Tu sais comment en usent d’ordinaire les domestiques : ils te font servilement des clins d’oeil amicaux et t’assomment de leur empressement, tant que tu es sur le pied de paix avec leur maître ; qu’une brouille survienne, aussitôt c’en est fait de leurs saluts ; leur devoir est de prendre le parti de leur patron, et ils se plantent insolemment devant toi. Ainsi donc, si la valetaille du printemps te boude, ne t’en tourmente pas autrement.

Avec bonhomie.

Mais ce n’est là qu’une plaisanterie : que la nature te sourie avec bienveillance ou qu’elle te persécute de ses querelles, tu n’as fait que la tromper dans l’un et l’autre cas.

Il prend une cruche.

Fais-moi raison avec le contenu de ce broc : je l’ai rempli à Tokay même de plaisir et de charmante folie.


FAUST, buvant.

Ce vin est bon, il insinue la force et la vivacité jusque dans la moelle de mes os.


MÉPHISTOPHÉLÈS

L’homme, en ses jours de tristesse, recourut, comme nous l’apprend mainte légende, à Mahomet, à Jésus-Christ, à Zoroastre, pour leur demander un spécifique merveilleux contre son antique maladie terrestre, le doute et l’amertume de la mort. Mais les prophètes et l’avènement du Messie ne l’ont pas aussi bien servi que la faveur du consolant hasard, qui apprit à son angoisse à exprimer de la grappe le délicieux oubli.


FAUST

Ce noble vin a un bouquet tout à fait suave. Allons, verse-m’en encore davantage ; il m’a éclairci les idées et m’a rendu à moi-même.


MÉPHISTOPHÉLÈS

Il en est plus d’un que l’antique folie menait à la lisière et que le vin a délivré ; souvent le joyeux tintement des verres a mis en fuite le Christ : aussi en Italie certain vin a-t-il reçu le surnom de Lacryma-Chrysti. Ami, ton courage doit prendre un vol nouveau. Prends et bois, ceci est mon sang.

D’un ton plaisant

Viens, Faustule, nous allons chanter et nous venger de nos ennemis, nous forcerons les montagnes à sortir de leur silence bigot, à faire chorus avec notre chanson, et à nous renvoyer notre refrain.

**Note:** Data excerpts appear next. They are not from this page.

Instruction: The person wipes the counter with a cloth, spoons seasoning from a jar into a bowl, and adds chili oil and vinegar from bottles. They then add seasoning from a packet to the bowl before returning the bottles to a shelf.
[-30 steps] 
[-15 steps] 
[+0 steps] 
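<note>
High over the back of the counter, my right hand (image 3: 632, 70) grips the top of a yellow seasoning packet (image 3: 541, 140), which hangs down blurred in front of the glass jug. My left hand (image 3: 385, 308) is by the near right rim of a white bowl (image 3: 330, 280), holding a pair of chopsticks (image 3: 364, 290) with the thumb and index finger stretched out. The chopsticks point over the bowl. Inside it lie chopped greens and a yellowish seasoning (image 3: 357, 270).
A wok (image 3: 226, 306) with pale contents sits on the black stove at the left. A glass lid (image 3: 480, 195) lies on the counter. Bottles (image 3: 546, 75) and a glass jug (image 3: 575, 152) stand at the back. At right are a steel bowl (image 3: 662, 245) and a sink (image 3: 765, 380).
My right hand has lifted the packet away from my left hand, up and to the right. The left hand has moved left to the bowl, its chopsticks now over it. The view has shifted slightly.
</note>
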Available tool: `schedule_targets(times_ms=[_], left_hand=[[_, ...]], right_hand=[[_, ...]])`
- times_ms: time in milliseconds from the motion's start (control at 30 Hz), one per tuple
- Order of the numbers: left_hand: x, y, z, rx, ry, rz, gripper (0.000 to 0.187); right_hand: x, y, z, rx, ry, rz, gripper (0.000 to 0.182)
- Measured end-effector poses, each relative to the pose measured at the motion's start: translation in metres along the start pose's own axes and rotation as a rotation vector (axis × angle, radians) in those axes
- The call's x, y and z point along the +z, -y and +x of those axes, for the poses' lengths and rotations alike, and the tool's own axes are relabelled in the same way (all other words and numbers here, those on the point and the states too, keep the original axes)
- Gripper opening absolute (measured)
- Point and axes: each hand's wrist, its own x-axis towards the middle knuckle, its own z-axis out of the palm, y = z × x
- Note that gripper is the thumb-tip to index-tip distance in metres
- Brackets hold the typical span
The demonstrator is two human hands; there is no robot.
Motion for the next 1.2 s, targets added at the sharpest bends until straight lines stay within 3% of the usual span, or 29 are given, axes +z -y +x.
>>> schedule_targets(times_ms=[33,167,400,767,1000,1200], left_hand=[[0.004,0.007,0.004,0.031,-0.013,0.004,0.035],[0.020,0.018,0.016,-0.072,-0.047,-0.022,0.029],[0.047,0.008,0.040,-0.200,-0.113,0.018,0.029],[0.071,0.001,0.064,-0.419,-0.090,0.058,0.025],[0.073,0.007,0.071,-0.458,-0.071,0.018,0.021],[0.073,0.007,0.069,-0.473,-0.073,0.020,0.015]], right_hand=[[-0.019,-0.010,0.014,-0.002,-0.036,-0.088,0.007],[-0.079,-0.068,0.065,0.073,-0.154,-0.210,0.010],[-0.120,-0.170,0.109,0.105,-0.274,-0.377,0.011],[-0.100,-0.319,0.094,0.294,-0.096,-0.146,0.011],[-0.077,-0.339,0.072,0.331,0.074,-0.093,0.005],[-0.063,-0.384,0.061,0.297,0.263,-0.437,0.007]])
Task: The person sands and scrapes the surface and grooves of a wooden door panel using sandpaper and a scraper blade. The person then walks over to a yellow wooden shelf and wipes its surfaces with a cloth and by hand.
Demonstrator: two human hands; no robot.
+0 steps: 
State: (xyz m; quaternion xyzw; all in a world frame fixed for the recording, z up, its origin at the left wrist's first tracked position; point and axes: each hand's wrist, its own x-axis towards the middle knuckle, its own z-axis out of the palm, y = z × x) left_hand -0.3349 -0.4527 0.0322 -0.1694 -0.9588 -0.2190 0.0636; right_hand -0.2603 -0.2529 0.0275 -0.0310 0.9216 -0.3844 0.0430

Il jette un cri d’allégresse aux montagnes.

Lance là-haut, rien qu’une fois, pour voir, un hardi blasphème.


FAUST
se tourne vers les montagnes et crie en tendant la cruche.

Je me suis donné au Diable, c’est lui que j’aime ; vive le Diable !


MÉPHISTOPHÉLÈS d’un ton plaisant.

Entends-tu crier là-haut, Écho, la vieille prostituée des montagnes ? Elle se laisse accoupler indifféremment à Dieu et au Diable, elle s’empresse autour de l’un et de l’autre avec les mêmes serments d’amour. Quoique tu puisses lui dire en face, elle ne fera pas de façons pour te le répéter.

Avec amertume

Non, ce sont là des jeux d’enfant, des comparaisons qui boitent pitoyablement. La Nature ne vit que pour elle-même ; elle s’enferme et n’a rien à démêler avec toi, et si elle t’a fait écho, c’est ta propre parole qu’elle te renvoie avec une protestation.


FAUST

Quand je pense que bien des fois ces oripeaux verdoyants réveillèrent ainsi la douleur en mon âme ! Mais maintenant, je sens grandir en moi la force qui me délivrera de cette cohue. Elle se concentre en mon âme avec une énergie croissante, et déjà je n’éprouve plus aucun remords de mes actions.